In July 2006 the then Home Secretary, John Reid MP announced that there were between 400,000 and 450,000 outstanding asylum applications with the Home Office. He committed to these being cleared by summer 2011. To carry out this work the Case Resolution Directorate (CRD) was established. Cases within the CRD had all been submitted before April 2007 and included:
- oustanding and undecided asylum applications, including those whose country of origin had since joined the EU, fresh asylum claims and those waiting for an appeal
- those who had been granted limited leave to remain and who had applied for an extenstion
- people who had been refused asylum and lost their appeals but still remained in the UK
- duplicate case files.
Case Resolution was not a general amnesty, although it has been widely reported in the press as such. UKBA was tasked with finding a rapid and permanent solution for those whose asylum applications had been open for a significant period. Rather than establishing a new form of status (which would strengthen the external view that case resolution was a form of amnesty) the Home Office granted status through existing and longstanding immigration rules, often referred to as Paragraph 395C.
The UKBA reported on progress with the exercise through updates to the Home Affairs Select Committee, transcripts for which are available on their website. Final figures relating to the exercise have not yet been published. However from previous updates, including the one to January 2011 we know that approximately 40% of the backlog cases resulted in a grant of status, the majority of these being Indefinite Leave to Remain.

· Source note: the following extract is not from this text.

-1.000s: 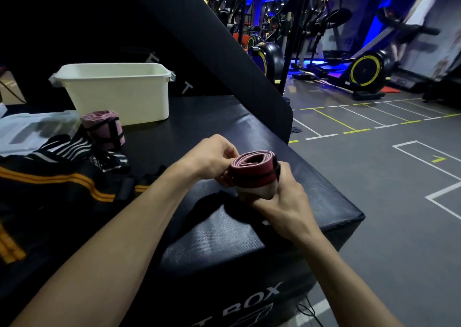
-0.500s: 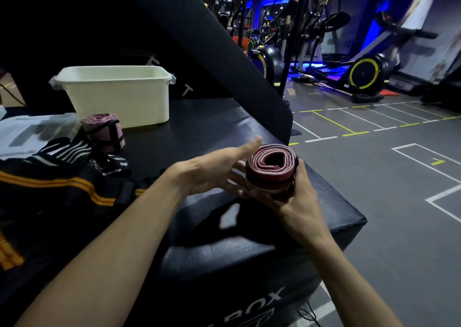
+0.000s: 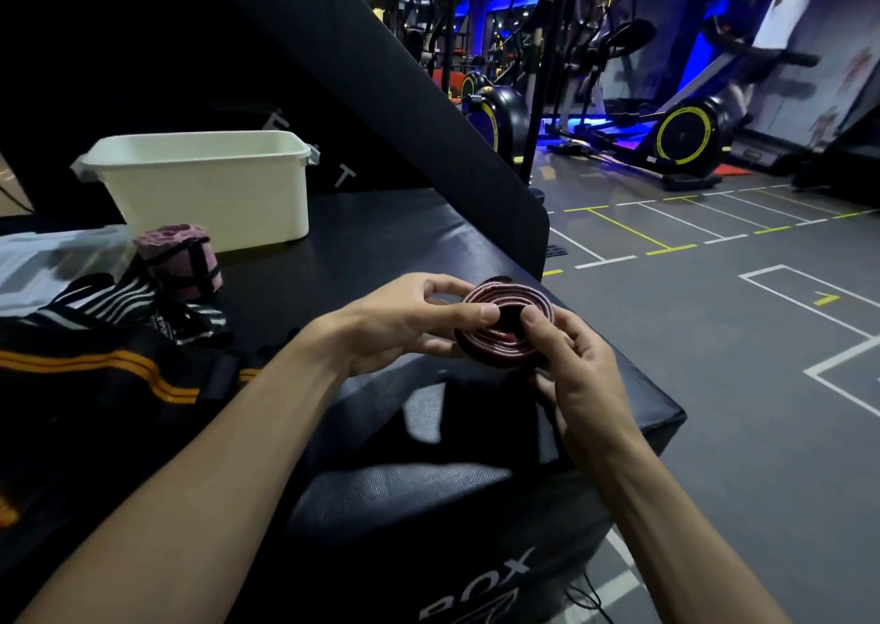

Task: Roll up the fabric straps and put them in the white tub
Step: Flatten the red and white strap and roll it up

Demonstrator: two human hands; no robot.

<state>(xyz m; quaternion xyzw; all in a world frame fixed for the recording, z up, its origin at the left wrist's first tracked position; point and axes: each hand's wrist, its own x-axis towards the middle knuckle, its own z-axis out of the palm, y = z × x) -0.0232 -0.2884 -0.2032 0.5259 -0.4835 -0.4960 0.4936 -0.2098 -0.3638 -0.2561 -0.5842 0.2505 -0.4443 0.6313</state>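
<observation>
- A commercial gym, dimly lit, with blue accent lighting along the far wall.
- Elliptical trainers (image 3: 685, 135) with black flywheels ringed in yellow stand in a row at the back.
- A treadmill (image 3: 762, 71) slopes up at the far right, with a blurred person (image 3: 781, 9) on it.
- The grey rubber floor (image 3: 714, 338) carries white and yellow painted lane and box markings.
- Close by, a black padded plyometric box (image 3: 381, 495), printed with the letters "BOX", serves as the table.
</observation>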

Issues for those granted leave to remain
All of the people in the backlog had been waiting for a decision on their case for some time. For some, the delay was nearly 20 years long. Through research funded by the Rayne Foundation Employability Forum has been speaking to groups of case resolution clients in Scotland, Coventry, Leeds and London. On average people had been waiting for a final decision on their asylum application for 8 years. Key challenges to their integration are strongly related to the time spent waiting in limbo and include :
- destitution and homelessness
- lack of knowledge about rights and entitlements, or feeling that they belong as a settled member of the community
- accessing employment - with years where they of not being allowed to work, this group has had little work experience, large gaps in their CVs.
- lack of language skills - despite their length of time in the country many struggle with English
- difficulties in gaining documents to travel overseas to see their children and other family members
- exclusion from the refugee route to family reunion.